"A very peculiar situation."
This is how Johns Hopkins students—with typical understatement and resolve—referred to the fall semester of 1918. Of course, the situation was more than just peculiar. That October, against the backdrop of a war that had seen universities respond by transforming lecture halls into makeshift barracks, a deadly flu pandemic descended on campus that forced our university to close temporarily.
But our community was undaunted. Guided by a passion for truth and knowledge, our students returned to campus more devoted to their studies, while our faculty researchers joined the fight against this fatal and mysterious flu.
One hundred and two years later, our university once again finds itself in another "peculiar situation" as we face a global pandemic that has temporarily emptied college campuses across the nation, including our own.
Despite these challenges, the faculty, students, and staff of Johns Hopkins have responded with characteristic brilliance and determination, a forceful reminder that our community's enduring mission to pursue truth and understanding in the interest of the common good remains undiminished.
This commitment is on display across every part of our institution. We see it in the Hopkins researchers mobilizing to understand COVID-19 and to provide reliable public health information about it to people around the world.

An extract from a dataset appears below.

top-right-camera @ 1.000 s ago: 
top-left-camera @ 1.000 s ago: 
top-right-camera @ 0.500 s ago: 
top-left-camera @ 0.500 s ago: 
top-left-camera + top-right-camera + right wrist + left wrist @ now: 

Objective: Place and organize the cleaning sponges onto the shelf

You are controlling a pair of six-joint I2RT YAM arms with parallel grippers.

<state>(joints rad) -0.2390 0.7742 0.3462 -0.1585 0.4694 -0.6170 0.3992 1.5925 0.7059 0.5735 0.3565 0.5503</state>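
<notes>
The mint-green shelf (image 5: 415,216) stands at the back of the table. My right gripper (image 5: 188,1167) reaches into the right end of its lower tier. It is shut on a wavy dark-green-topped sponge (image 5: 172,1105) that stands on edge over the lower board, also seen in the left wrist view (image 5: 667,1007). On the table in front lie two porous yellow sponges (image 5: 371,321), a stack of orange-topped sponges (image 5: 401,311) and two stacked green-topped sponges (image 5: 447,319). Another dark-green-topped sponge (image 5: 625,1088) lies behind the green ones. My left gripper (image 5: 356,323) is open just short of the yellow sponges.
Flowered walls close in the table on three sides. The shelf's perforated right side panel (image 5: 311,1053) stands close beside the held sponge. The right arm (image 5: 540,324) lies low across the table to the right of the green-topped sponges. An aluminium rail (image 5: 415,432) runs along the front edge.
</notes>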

We see it in the collaborative efforts by our community members to provide meals (1.8 million and counting) to Baltimore families in need through the East Baltimore Food Access Initiative. We see it in the faculty and staff who have creatively reimagined experiences, from Orientation to the classroom. And we see it in our students who are making these virtual spaces their own as they forge new connections and pursue their education under unprecedented conditions.

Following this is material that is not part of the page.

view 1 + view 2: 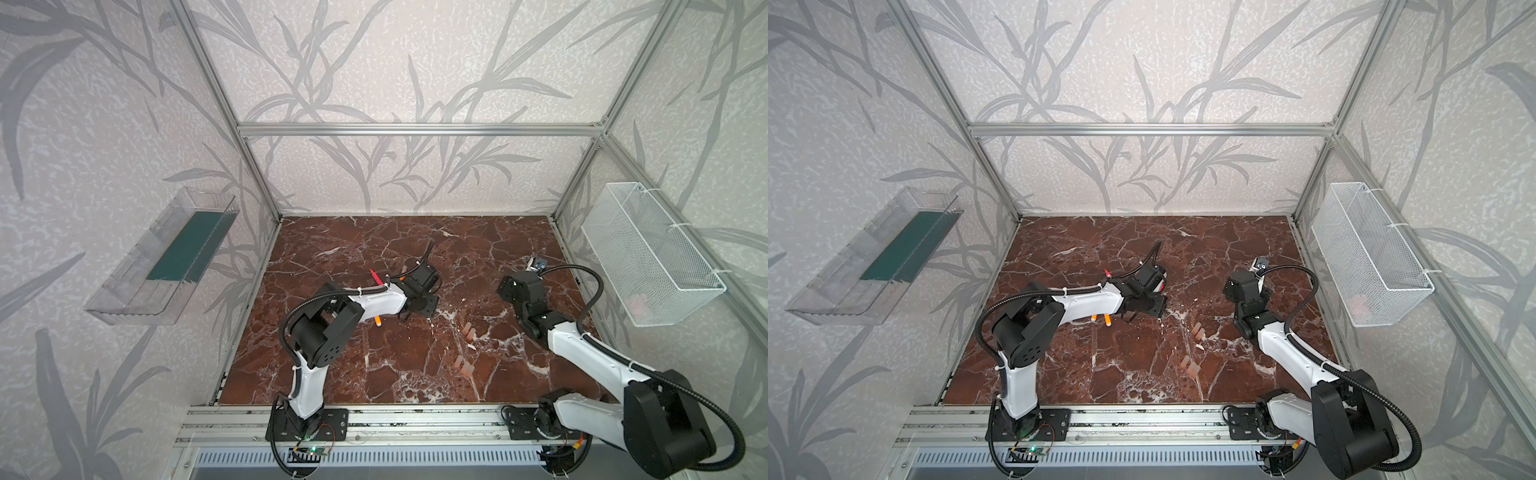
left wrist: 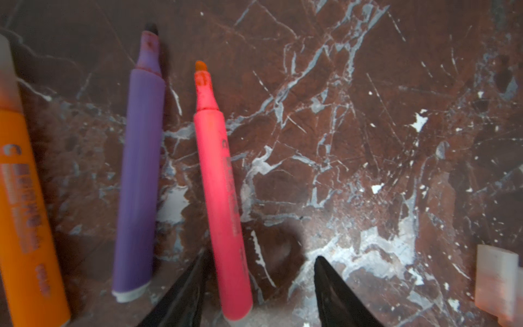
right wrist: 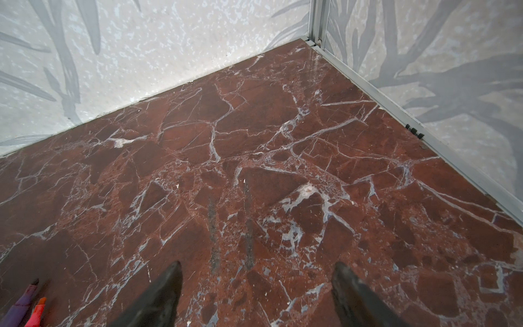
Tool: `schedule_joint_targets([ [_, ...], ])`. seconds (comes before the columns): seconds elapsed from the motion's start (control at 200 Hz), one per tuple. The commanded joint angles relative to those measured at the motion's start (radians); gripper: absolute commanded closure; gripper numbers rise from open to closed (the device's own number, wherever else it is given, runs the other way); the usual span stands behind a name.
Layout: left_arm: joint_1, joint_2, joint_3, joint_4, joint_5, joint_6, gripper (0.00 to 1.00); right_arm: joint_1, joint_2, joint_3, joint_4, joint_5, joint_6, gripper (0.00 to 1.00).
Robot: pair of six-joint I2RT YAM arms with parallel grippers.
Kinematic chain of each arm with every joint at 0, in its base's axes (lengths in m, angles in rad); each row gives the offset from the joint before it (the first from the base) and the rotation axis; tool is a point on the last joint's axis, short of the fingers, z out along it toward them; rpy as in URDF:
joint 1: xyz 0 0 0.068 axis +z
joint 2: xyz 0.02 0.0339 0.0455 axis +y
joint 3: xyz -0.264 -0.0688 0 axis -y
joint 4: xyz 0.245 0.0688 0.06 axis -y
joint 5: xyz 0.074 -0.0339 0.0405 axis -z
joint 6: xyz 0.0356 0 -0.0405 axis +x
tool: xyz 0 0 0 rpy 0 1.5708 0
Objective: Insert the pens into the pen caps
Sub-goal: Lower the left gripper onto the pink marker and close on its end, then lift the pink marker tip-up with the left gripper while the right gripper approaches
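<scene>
Red-brown marbled bench (image 1: 374, 374) is seen in both top views, with the pens (image 1: 376, 278) laid on its left half. Most of their length is hidden beneath the left arm (image 1: 380, 301), so only a red tip and an orange butt end are shown. The pen caps (image 1: 470, 332) are set in two small clusters nearer the middle, apart from the pens, and none is fitted yet. It is judged that they are left there within reach of the right arm (image 1: 573, 345).

From the left wrist, the left end effector (image 2: 261, 257) is seen released, its jaws spread just above the bench. The pink pen (image 2: 223, 198) is straddled near its butt end and lies close against one jaw, well apart from the other. Whether that jaw is touched cannot be told. The spread is judged to be set for closing across the barrel. The purple pen (image 2: 138, 184) and an orange pen (image 2: 22, 198) are laid alongside, tips pointing the same way, and one cap (image 2: 498, 283) is caught at the frame's edge.

From the right wrist, the right end effector (image 3: 257, 271) is likewise seen released, with nothing between its jaws. It is held over bare bench toward the far corner, presumably kept clear until a cap is needed. Two pen tips are glimpsed in a corner of this view.
</scene>
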Motion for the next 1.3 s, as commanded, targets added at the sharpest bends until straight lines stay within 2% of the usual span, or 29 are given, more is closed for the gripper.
schedule_joint_targets([
  [0.0, -0.006, 0.043, 0.002, -0.007, 0.002, -0.011, 0.45, -0.001, -0.032, -0.022, 0.009, 0.011, 0.006, 0.19],
  [0.19, -0.005, 0.069, 0.015, -0.009, -0.012, -0.022, 0.67, -0.001, -0.060, -0.041, 0.008, 0.009, 0.008, 0.18],
  [0.415, -0.005, 0.051, 0.010, -0.026, -0.043, -0.020, 0.83, -0.001, -0.064, -0.036, -0.004, 0.010, 0.014, 0.18],
  [0.475, -0.005, 0.034, 0.005, -0.024, -0.042, -0.020, 0.86, -0.001, -0.084, -0.032, -0.048, -0.020, 0.038, 0.18],
  [0.54, -0.004, 0.010, -0.001, -0.019, -0.036, -0.016, 0.91, -0.001, -0.123, -0.032, -0.114, -0.112, 0.083, 0.18],
  [0.685, -0.005, -0.058, -0.023, -0.001, -0.007, -0.002, 0.93, 0.001, -0.235, -0.075, -0.096, -0.363, 0.122, 0.18],
  [0.805, -0.008, -0.138, -0.084, 0.068, 0.047, 0.000, 0.96, 0.021, -0.303, -0.147, -0.002, -0.504, 0.228, 0.18],
  [0.935, -0.017, -0.217, -0.149, 0.136, 0.107, -0.013, 0.99, 0.100, -0.287, -0.198, 0.125, -0.555, 0.311, 0.14],
  [1.125, -0.050, -0.276, -0.214, 0.212, 0.151, -0.001, 1.00, 0.230, -0.104, -0.174, 0.322, -0.602, 0.389, 0.15],
  [1.295, -0.082, -0.328, -0.274, 0.260, 0.158, -0.005, 1.00, 0.248, 0.048, -0.147, 0.453, -0.616, 0.466, 0.16],
])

Though our circumstances have changed, we are undeterred by the challenges we face. As I said to our newest Blue Jays at this year's virtual Convocation ceremony, a commitment to truth-seeking is endemic to our academic community. Indeed, no matter where we may find ourselves in the world, we are assured that the power of knowledge can overcome any hurdle we—and our communities—may face. This requires study and reflection, but it also demands vigorous engagement with ideas vastly different from our own whether in a Zoom call or around a table in homes from Cleveland to New Delhi to Baltimore.
Today, Hopkins is once again showing that we are a community singularly dedicated to our university motto: Veritas vos liberabit.
The truth will set you free.
And together, in pursuit of those truths, there is no situation—however unprecedented or merely peculiar—that we cannot find our way through.